Puis, il a expliqué que « l'essai 3CPO différait aussi de la méta-analyse par le fait que la mortalité représentait son objectif premier (ce qui n'était pas le cas de la méta-analyse), que le taux de décès a été évalué à 7 et à 30 jours (mortalité hospitalière dans la méta-analyse), que les patients recrutés n'ont pas été exactement les mêmes (pas de malades hospitalisés en soins intensifs dans l'essai 3CPO) et qu'au bout du compte le taux d'intubation n'a pas dépassé 3 % dans cette étude alors qu'il était très variable dans les essais de la méta-analyse. »

Malgré tout, le Pr Newby a plaidé en faveur de la ventilation non invasive du fait de ses avantages pratiques et de sa capacité de corriger rapidement la détresse respiratoire et les phénomènes métaboliques associés.

L'essai 3CPO a mis en évidence une efficacité équivalente pour les deux modes ventilatoires actuellement disponibles, ventilation spontanée en pression expiratoire positive (CPAP) et VPPIn (ventilation en pression positive intermittente par voie nasale). Le Pr Newby privilégie toutefois l'utilisation de la CPAP « en raison de sa meilleure tolérance par les patients ».

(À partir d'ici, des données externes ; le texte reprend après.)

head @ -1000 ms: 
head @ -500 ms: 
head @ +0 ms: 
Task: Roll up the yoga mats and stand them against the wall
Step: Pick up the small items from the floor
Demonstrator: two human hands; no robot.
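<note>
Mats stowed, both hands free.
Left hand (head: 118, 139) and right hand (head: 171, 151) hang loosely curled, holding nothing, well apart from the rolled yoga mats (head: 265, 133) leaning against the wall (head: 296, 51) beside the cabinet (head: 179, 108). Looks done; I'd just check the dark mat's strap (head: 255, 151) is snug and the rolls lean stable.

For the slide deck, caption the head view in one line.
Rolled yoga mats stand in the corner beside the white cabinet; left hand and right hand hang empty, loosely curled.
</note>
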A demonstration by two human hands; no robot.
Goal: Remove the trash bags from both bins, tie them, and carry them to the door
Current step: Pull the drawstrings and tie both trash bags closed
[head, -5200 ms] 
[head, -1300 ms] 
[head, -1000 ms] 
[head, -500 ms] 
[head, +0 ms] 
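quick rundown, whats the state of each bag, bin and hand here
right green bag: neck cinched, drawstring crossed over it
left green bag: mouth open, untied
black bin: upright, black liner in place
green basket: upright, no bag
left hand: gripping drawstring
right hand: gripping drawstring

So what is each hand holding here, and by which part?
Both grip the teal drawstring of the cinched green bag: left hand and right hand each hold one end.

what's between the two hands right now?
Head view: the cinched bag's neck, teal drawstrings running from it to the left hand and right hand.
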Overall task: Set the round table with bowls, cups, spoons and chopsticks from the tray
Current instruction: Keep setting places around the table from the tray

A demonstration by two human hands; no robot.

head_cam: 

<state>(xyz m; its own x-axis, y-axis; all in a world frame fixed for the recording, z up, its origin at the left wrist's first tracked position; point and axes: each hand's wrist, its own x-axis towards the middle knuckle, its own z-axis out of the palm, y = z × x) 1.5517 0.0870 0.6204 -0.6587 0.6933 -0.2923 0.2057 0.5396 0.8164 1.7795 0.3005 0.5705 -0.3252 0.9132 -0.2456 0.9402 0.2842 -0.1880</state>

Qu'y a-t-il dans les pipe-lines ?

 
Seules, ces études sur des groupes de patients homogènes ont des chances de trouver quelque chose, car l'ICA est un syndrome complexe correspondant à différentes entités cliniques. Malheureusement, l'industrie pharmaceutique n'est guère intéressée car elle aimerait disposer de cibles de patients importantes — Pr Gheorghiade (Chicago, IL)
 

On le sait, la recherche thérapeutique s'est avérée très décevante ces dernières années en matière d'insuffisance cardiaque aiguë, beaucoup de médicaments échouant à mettre en évidence un intérêt en termes de mortalité, quand ils ne l'accroissaient pas. Le Pr Gheorghiade a d'ailleurs plaidé lors de la session de questions, qui a suivi ces communications, sur la nécessité de mettre en place des essais cliniques sur des sous-groupes de patients homogènes. « Seules, ces études ont en effet des chances de trouver quelque chose, car l'insuffisance cardiaque aiguë est un syndrome complexe correspondant à différentes entités cliniques », a-t-il souligné.

« Malheureusement, l'industrie pharmaceutique n'est guère intéressée car elle aimerait disposer de cibles de patients importantes ».

Avec courage, le Dr John Parissis (Hôpital universitaire Attikon, Athènes) s'est cependant lancé dans le difficile exercice de présenter une synthèse des médicaments en développement.

Dr Parissis

Parmi les inotropes, citons les activateurs de la myosine et les inhibiteurs de la Na/K-ATPase, dont l'istaroxime qui a mis en évidence des résultats hémodynamiques potentiellement intéressants dans un essai randomisé de phase 2, HORIZON
, conduit chez 120 patients [2]
. Cet inotrope a la particularité d'élever la PAS et de diminuer la fréquence cardiaque. Le Dr Parissis a aussi mis en avant les atouts du lévosimendan, qui semble selon lui supérieur aux autres inotropes s'agissant de la réponse hémodynamique et neurohormonale.

Question diurétiques, la recherche est active. Outre les antagonistes de la vasopressine, dont le représentant le plus connu est le tolvaptan, mais qui pourrait être rapidement concurrencé par d'autres agents comme le mozavaptan et le conivaptan, déjà commercialisés respectivement au Japon et aux États-Unis, on pourrait voir arriver des antagonistes de l'adénosine, ou l'uralitide, un peptide natriurétique. Un essai de phase III, URGENT, devrait débuter rapidement avec ce médicament.

Enfin, s'agissant des vasodilatateurs, un espoir pourrait être représenté par la relaxine, un vasodilatateur aux propriétés antifibrotiques.